• [Exercise details] Only one span of the listing below should come back. It runs from the line with "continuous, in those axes" through the line with "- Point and", and each of its lines must be reproduced exactly.

• [Extracted material]
━━━━━━

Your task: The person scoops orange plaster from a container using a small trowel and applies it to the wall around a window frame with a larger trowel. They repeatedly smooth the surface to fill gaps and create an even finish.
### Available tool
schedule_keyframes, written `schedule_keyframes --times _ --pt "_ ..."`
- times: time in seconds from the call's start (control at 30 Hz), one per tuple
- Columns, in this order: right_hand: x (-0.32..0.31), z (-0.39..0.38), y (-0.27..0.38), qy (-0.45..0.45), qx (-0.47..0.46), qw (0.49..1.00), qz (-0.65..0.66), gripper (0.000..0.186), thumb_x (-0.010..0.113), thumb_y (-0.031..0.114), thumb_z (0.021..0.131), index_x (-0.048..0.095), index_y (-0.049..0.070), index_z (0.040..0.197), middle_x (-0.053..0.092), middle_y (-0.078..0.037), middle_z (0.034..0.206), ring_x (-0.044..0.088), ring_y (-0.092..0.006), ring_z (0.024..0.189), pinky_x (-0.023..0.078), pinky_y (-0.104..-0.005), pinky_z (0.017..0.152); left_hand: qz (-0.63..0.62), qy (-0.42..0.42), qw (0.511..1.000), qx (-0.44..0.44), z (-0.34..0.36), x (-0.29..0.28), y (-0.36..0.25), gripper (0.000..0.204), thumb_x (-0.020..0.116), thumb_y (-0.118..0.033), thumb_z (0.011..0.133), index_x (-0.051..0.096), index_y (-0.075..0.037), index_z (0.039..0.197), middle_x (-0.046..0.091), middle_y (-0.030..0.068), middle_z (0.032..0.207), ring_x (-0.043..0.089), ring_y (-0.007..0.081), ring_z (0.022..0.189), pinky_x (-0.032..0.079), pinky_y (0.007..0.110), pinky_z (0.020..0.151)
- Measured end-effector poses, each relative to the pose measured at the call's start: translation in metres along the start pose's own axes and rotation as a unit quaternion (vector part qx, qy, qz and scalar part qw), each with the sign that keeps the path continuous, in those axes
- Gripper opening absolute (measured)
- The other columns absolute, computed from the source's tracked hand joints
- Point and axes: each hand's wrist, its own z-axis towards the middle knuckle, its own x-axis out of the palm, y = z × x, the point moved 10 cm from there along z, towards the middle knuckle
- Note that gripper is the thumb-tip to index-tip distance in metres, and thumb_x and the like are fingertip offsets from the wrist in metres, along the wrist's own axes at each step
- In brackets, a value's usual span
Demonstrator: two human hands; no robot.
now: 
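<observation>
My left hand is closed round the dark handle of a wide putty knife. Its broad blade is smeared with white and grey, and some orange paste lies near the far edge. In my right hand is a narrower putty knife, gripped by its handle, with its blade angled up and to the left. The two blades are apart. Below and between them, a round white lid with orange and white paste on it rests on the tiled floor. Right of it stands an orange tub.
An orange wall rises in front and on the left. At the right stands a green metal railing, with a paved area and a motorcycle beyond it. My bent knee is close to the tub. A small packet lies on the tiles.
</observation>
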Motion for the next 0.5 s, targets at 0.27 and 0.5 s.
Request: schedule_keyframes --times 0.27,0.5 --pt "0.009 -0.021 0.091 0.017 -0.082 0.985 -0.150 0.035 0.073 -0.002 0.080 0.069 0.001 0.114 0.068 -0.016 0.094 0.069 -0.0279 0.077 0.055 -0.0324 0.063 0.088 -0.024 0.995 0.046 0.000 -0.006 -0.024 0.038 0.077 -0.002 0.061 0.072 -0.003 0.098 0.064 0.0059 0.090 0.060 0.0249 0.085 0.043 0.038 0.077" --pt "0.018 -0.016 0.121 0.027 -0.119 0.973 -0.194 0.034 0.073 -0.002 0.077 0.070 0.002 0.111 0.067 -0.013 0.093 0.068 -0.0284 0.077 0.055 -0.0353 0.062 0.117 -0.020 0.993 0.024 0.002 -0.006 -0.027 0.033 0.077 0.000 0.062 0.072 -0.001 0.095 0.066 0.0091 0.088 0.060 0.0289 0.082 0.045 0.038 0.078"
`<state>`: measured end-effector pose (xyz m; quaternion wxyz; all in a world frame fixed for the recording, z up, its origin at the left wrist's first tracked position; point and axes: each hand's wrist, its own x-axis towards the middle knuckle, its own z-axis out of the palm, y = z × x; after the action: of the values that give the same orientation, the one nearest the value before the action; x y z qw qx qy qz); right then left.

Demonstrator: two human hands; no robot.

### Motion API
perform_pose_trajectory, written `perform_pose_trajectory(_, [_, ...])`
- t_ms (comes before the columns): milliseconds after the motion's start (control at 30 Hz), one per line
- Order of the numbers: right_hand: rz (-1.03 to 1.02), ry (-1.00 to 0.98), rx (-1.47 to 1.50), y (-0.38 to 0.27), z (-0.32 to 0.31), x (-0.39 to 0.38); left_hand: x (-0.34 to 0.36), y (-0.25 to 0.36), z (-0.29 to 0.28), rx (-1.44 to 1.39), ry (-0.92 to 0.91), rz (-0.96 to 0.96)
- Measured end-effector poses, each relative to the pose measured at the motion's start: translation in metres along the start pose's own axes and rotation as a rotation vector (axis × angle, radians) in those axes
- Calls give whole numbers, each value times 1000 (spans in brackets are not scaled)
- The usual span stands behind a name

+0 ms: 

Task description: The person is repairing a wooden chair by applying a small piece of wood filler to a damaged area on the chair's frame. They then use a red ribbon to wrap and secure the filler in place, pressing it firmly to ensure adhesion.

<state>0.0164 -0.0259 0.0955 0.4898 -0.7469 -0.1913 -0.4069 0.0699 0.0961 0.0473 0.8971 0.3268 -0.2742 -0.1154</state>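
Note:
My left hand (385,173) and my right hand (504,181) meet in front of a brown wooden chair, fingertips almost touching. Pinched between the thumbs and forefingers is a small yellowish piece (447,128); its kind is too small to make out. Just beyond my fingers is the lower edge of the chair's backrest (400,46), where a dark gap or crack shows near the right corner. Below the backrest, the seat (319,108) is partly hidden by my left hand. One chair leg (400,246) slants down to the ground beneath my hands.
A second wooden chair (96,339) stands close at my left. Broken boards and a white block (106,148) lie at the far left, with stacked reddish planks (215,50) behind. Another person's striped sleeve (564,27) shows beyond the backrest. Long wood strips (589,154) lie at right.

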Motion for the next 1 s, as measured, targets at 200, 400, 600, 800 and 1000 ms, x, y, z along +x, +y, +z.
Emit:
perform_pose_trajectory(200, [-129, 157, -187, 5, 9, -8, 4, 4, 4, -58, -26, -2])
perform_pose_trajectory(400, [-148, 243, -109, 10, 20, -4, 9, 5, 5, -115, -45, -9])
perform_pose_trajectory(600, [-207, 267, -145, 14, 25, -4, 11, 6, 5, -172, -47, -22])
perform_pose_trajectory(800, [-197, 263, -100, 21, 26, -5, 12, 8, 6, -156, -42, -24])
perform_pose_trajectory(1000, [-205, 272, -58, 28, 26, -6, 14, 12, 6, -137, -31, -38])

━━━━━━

• [Response to the task]
- Measured end-effector poses, each relative to the pose measured at the call's start: translation in metres along the start pose's own axes and rotation as a unit quaternion (vector part qx, qy, qz and scalar part qw), each with the sign that keeps the path continuous, in those axes
- Gripper opening absolute (measured)
- The other columns absolute, computed from the source's tracked hand joints
- Point and axes: each hand's wrist, its own z-axis towards the middle knuckle, its own x-axis out of the palm, y = z × x, the point moved 10 cm from there along z, towards the middle knuckle

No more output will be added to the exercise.